Blue Green Deployment: The Strategy That Makes Rollbacks Painless

by Eric Hanson, Backend Developer at Clean Systems Consulting

The Rollback That Took 45 Minutes

The deployment went out at 2pm. Error rates climbed at 2:07. The on-call engineer identified the cause at 2:19 — a regression in the new version. The rollback started at 2:22. It completed at 3:07, because rolling back a rolling deployment means spinning up old instances and waiting for traffic to shift back through the same gradual rollout process.

45 minutes. That's the cost of not having an idle environment ready to take traffic.

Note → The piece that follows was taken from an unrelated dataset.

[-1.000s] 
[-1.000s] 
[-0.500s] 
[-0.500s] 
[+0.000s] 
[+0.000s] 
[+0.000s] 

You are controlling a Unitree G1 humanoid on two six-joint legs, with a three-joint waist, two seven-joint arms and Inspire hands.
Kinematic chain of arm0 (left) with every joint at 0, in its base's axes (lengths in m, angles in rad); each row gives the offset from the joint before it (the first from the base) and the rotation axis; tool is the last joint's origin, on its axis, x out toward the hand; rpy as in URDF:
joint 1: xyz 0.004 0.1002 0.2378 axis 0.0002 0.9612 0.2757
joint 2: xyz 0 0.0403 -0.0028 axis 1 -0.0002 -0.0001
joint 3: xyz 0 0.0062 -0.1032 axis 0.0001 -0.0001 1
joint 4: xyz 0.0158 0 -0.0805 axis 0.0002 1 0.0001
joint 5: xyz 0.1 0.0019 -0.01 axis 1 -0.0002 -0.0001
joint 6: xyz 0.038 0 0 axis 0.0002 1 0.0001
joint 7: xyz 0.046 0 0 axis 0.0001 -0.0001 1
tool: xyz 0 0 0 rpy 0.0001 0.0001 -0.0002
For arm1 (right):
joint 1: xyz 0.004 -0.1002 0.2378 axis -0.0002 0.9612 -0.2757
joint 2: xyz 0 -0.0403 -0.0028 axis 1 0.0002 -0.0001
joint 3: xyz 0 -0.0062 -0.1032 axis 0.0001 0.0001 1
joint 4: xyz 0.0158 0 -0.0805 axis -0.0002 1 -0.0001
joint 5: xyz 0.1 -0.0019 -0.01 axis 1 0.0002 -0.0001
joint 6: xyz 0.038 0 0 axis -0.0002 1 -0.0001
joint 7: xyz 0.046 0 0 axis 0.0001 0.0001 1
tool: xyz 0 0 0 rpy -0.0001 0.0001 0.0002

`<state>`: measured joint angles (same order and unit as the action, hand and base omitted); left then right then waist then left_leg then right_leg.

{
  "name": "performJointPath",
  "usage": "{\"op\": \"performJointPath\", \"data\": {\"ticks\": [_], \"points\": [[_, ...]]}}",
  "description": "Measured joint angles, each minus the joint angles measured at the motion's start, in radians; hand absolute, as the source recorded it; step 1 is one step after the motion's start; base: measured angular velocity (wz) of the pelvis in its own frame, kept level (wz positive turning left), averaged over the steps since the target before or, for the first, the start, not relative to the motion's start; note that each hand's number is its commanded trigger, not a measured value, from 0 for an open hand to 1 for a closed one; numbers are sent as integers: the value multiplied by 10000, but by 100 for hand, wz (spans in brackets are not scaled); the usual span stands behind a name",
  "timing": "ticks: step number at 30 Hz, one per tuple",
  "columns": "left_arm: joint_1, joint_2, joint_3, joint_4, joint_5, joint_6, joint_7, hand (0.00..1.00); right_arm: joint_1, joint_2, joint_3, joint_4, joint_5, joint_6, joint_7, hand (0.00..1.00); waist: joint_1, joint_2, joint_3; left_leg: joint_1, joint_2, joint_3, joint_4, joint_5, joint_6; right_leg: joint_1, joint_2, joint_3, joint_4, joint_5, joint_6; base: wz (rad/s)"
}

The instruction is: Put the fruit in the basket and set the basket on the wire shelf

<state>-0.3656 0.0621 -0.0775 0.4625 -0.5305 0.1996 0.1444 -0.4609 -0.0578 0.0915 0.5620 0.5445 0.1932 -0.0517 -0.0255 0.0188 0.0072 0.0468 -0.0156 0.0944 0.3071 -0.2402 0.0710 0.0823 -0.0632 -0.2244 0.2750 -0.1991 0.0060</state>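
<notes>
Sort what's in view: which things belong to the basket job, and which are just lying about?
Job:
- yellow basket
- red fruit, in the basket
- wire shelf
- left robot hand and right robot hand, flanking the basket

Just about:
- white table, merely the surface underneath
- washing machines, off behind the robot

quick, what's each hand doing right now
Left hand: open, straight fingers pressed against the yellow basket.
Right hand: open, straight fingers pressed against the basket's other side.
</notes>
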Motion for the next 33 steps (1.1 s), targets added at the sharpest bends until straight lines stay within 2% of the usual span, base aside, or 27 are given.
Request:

Blue-green deployment exists specifically to eliminate this: when the new version (green) is misbehaving, the old version (blue) is still fully operational and rollback is a load balancer switch — typically under 60 seconds.

How Blue-Green Works

The model is straightforward. You maintain two production environments — blue and green — that are structurally identical. At any given time, one is live (serving production traffic) and one is idle (the previous version, kept warm).

Deployment works like this:

  1. The idle environment (green, assuming blue is live) is updated with the new version
  2. The new version is validated against production data with production configuration, but without serving live traffic — smoke tests, health checks, sanity checks
  3. Traffic is switched from blue to green at the load balancer level — a single configuration change
  4. Blue remains running, serving no traffic, for a defined warm rollback window (typically 24–48 hours)
  5. If something goes wrong post-switch, rollback is switching the load balancer back to blue — under 60 seconds
         ┌──────────┐       ┌──────────────────────────────┐
Traffic  │  ALB /   │──────▶│  Blue (v1.2 - currently live)│
         │  NLB     │       └──────────────────────────────┘
         └──────────┘
                            ┌──────────────────────────────┐
                            │  Green (v1.3 - being deployed)│
                            └──────────────────────────────┘

After validation and switch:

         ┌──────────┐       ┌──────────────────────────────┐
Traffic  │  ALB /   │──────▶│  Green (v1.3 - now live)     │
         │  NLB     │       └──────────────────────────────┘
         └──────────┘
                            ┌──────────────────────────────┐
                            │  Blue (v1.2 - rollback ready)│
                            └──────────────────────────────┘

Implementing with AWS Elastic Load Balancer and ECS

The AWS implementation uses target groups to represent each environment:

# Create two target groups: one per environment
aws elbv2 create-target-group \
  --name myapp-blue \
  --protocol HTTP \
  --port 8080 \
  --vpc-id $VPC_ID \
  --health-check-path /actuator/health \
  --health-check-interval-seconds 10

aws elbv2 create-target-group \
  --name myapp-green \
  --protocol HTTP \
  --port 8080 \
  --vpc-id $VPC_ID \
  --health-check-path /actuator/health

# Deploy to the inactive target group
# (Identify which is currently active via a tag or a config parameter)
INACTIVE_TG=$(get_inactive_target_group)  # Your logic here

# Update the ECS service to use the new task definition
aws ecs update-service \
  --cluster production \
  --service myapp-${INACTIVE_ENV} \
  --task-definition myapp:${NEW_VERSION}

# Wait for the service to stabilize
aws ecs wait services-stable \
  --cluster production \
  --services myapp-${INACTIVE_ENV}

# Run smoke tests against the inactive environment directly
# (Bypass the load balancer, hit the target group directly)
run_smoke_tests $INACTIVE_TARGET_GROUP_URL

# Switch traffic
aws elbv2 modify-listener \
  --listener-arn $LISTENER_ARN \
  --default-actions Type=forward,TargetGroupArn=${INACTIVE_TG_ARN}

The Database Problem

Blue-green deployment is clean for stateless services. The database introduces a complication: both environments share it, which means any schema change must be backward-compatible with both the old and new application version simultaneously.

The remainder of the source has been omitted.